Among the entries below, please repeat exactly and only the lines from the line containing "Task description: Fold" to the line containing "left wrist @", both lines included.

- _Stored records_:
====
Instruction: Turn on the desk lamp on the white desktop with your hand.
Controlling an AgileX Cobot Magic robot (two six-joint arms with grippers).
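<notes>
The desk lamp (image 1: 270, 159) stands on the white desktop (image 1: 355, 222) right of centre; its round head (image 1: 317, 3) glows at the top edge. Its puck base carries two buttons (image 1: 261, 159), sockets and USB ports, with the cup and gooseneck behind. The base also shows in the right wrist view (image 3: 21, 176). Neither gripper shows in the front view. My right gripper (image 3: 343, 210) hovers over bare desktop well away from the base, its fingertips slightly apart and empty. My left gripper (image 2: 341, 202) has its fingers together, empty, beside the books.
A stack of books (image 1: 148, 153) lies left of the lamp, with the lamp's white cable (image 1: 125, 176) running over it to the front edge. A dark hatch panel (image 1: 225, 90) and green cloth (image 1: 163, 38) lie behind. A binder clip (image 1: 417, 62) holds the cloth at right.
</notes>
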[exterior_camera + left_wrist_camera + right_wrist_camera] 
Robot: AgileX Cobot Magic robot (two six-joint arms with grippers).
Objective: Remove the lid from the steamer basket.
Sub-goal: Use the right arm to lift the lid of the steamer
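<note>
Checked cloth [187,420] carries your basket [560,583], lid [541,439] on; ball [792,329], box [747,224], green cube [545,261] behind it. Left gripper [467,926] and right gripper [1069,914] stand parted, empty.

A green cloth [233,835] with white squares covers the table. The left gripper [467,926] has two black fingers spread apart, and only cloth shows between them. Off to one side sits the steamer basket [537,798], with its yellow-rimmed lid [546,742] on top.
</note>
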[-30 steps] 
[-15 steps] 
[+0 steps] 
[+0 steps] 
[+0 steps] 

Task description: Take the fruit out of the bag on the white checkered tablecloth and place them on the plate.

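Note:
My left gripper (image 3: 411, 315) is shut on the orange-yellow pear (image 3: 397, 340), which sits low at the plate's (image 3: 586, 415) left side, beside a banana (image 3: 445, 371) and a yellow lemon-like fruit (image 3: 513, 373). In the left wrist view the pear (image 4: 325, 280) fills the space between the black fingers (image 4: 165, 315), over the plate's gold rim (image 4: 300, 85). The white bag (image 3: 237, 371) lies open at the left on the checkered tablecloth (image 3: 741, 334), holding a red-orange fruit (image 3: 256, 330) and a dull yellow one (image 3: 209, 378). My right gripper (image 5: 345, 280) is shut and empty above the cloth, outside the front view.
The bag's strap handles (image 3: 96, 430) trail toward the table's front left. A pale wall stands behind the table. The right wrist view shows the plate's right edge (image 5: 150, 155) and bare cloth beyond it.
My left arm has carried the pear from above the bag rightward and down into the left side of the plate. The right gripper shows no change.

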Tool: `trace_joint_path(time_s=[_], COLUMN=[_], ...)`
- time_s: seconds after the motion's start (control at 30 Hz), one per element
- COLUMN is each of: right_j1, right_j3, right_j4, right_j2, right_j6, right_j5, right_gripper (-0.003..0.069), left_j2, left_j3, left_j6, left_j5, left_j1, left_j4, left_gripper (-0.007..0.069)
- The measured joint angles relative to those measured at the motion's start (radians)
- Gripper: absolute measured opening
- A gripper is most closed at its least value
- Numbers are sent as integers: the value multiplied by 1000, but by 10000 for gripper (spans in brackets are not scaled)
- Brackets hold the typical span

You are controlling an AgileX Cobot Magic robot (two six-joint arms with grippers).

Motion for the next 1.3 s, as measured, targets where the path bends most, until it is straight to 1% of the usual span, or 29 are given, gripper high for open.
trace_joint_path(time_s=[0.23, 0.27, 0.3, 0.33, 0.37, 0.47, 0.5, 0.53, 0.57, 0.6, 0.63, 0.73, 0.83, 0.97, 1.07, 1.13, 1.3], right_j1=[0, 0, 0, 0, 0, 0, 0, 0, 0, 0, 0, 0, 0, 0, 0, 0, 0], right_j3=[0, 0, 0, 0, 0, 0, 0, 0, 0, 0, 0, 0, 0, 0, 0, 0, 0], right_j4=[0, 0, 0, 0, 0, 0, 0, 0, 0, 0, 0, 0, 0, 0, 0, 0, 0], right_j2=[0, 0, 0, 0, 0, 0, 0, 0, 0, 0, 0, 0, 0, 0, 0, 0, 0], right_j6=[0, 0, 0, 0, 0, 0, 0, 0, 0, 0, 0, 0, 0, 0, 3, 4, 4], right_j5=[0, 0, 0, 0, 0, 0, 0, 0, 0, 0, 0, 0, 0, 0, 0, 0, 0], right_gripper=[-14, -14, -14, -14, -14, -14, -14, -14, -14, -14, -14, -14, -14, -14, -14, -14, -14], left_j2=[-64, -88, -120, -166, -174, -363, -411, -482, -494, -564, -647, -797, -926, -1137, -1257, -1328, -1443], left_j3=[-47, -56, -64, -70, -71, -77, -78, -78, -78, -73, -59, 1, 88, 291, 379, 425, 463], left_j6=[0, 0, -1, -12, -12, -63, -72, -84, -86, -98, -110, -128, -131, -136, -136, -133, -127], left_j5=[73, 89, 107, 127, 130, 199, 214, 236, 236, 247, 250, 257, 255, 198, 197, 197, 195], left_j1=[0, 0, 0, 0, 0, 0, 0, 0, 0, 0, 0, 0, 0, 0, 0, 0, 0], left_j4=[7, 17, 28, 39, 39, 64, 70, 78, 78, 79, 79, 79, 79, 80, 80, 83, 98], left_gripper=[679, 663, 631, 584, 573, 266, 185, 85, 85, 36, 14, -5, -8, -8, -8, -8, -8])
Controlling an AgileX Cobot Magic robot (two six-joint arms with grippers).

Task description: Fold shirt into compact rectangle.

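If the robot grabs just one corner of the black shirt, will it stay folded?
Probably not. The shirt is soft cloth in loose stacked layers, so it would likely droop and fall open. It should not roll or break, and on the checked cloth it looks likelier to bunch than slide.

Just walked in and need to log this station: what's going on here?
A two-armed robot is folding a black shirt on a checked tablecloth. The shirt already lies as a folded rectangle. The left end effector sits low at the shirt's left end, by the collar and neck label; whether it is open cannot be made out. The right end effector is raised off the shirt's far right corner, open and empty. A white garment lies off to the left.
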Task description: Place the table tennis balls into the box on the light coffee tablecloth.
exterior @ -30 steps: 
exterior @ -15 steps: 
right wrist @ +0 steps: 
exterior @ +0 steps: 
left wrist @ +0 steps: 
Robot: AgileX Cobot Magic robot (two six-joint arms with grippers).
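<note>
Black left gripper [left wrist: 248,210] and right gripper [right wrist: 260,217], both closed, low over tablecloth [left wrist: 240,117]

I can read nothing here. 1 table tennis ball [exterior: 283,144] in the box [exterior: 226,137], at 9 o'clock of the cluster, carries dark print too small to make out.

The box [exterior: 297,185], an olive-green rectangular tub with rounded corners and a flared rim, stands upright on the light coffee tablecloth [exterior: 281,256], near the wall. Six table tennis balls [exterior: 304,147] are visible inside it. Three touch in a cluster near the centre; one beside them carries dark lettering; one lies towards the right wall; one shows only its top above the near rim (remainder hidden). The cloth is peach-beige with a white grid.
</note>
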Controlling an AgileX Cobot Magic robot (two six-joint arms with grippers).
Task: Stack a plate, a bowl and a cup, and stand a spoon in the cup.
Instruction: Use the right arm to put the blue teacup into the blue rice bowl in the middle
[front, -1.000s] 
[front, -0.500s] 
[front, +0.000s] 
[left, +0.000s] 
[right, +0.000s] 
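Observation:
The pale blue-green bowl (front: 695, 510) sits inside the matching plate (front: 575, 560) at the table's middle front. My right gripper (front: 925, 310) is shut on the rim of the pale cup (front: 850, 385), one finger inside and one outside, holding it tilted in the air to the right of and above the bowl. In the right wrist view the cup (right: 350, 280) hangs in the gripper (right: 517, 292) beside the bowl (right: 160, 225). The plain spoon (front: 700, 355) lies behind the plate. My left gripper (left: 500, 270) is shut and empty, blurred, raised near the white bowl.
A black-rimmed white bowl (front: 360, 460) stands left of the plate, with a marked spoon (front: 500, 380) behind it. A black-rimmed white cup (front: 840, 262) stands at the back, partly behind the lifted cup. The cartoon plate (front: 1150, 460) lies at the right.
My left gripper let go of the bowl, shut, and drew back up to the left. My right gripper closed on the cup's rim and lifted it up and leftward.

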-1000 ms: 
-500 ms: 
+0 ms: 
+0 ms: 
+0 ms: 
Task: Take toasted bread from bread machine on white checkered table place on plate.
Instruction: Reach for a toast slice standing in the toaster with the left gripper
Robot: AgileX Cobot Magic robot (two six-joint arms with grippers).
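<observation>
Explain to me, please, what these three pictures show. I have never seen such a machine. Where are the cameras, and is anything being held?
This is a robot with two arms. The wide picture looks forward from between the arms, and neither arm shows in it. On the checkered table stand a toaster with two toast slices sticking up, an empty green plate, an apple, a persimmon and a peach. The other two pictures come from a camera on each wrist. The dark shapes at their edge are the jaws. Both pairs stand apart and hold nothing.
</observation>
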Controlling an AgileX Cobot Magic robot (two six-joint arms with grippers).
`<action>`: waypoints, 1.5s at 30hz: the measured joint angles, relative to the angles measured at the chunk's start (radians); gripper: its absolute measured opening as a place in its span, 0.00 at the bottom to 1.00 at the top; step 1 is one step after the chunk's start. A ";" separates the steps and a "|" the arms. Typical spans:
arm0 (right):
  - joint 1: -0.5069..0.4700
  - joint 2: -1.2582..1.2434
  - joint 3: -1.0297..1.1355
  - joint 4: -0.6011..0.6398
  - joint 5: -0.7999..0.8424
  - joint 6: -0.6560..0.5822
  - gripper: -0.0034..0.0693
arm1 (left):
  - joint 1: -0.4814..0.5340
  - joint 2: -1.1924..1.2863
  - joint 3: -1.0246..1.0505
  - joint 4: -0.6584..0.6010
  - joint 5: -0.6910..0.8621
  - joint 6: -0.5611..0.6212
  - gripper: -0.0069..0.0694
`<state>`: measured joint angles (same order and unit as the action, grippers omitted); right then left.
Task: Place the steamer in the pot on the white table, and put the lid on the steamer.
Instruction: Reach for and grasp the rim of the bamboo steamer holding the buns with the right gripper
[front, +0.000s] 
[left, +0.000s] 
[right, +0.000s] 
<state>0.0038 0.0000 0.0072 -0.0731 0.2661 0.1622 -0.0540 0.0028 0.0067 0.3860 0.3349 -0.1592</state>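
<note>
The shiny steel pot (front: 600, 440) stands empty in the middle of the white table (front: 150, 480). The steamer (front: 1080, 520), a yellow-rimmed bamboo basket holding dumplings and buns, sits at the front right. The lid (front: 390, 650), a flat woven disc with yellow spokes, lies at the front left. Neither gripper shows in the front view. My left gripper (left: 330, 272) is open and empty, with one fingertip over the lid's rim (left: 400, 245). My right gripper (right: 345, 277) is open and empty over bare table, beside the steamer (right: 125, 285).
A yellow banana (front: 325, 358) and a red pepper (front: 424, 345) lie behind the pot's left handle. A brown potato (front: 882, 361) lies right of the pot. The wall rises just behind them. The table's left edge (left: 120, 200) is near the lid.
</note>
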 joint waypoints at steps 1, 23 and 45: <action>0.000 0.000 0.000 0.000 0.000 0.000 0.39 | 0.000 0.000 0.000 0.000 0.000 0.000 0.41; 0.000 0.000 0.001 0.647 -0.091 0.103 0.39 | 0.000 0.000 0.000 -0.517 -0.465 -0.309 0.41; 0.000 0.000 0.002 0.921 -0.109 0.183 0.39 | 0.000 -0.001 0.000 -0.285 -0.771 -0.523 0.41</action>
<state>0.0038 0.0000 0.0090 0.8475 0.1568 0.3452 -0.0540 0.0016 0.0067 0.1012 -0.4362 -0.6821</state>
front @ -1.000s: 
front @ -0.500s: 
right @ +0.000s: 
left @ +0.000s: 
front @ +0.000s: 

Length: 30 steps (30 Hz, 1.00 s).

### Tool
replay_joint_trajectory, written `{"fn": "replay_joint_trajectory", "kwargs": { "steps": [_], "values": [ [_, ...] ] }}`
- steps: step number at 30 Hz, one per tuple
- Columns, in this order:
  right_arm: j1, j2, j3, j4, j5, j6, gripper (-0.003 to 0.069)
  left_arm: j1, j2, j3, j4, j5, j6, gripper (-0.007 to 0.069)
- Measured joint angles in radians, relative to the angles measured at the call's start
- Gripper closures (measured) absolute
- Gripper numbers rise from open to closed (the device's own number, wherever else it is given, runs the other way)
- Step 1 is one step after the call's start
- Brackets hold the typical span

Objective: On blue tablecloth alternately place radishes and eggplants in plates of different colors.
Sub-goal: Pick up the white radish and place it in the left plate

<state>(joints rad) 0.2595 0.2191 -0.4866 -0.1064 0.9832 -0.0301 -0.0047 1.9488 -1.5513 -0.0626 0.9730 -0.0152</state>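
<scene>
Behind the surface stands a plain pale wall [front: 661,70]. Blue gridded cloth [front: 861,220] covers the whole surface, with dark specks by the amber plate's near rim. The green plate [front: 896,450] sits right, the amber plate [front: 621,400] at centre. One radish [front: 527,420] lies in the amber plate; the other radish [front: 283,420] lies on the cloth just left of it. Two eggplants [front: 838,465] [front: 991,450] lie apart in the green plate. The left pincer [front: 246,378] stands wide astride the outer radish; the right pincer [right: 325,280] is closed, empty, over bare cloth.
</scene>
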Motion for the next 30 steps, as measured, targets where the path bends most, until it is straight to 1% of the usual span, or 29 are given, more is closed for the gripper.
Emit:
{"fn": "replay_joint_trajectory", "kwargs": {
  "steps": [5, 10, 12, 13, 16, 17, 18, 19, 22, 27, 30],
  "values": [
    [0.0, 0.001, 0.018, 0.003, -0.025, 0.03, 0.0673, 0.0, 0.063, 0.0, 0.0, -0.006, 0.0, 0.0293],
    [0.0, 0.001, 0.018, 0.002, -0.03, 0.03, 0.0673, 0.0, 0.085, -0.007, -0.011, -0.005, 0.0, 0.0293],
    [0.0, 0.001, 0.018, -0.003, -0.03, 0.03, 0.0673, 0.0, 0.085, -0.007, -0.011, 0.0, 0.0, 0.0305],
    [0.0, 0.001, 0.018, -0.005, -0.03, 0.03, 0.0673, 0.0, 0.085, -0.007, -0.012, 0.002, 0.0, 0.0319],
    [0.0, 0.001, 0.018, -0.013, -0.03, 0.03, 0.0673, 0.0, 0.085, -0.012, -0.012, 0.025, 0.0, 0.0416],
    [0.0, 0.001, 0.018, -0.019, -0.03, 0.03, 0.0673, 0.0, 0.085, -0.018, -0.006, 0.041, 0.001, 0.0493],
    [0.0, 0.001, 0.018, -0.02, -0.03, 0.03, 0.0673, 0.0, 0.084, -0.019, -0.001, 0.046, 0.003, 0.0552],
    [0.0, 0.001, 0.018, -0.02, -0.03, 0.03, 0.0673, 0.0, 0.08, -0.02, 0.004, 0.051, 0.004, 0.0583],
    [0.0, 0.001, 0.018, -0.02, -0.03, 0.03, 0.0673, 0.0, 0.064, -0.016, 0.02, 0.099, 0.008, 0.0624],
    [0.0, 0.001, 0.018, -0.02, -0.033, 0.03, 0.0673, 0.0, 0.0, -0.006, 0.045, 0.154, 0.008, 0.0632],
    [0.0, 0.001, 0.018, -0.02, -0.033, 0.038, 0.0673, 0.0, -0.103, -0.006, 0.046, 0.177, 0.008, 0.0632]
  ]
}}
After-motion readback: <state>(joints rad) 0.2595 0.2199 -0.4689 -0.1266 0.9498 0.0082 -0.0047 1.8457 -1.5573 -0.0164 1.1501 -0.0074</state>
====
- _ANSWER TO THIS TASK_:
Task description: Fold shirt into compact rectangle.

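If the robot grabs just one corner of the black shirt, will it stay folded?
Probably not. The shirt is soft cloth in loose stacked layers, so it would likely droop and fall open. It should not roll or break, and on the checked cloth it looks likelier to bunch than slide.

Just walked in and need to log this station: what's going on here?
A two-armed robot is folding a black shirt on a checked tablecloth. The shirt already lies as a folded rectangle. The left end effector sits low at the shirt's left end, by the collar and neck label; whether it is open cannot be made out. The right end effector is raised off the shirt's far right corner, open and empty. A white garment lies off to the left.
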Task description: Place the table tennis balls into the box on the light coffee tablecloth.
exterior @ -30 steps: 
exterior @ -15 steps: 
right wrist @ +0 steps: 
exterior @ +0 steps: 
left wrist @ +0 steps: 

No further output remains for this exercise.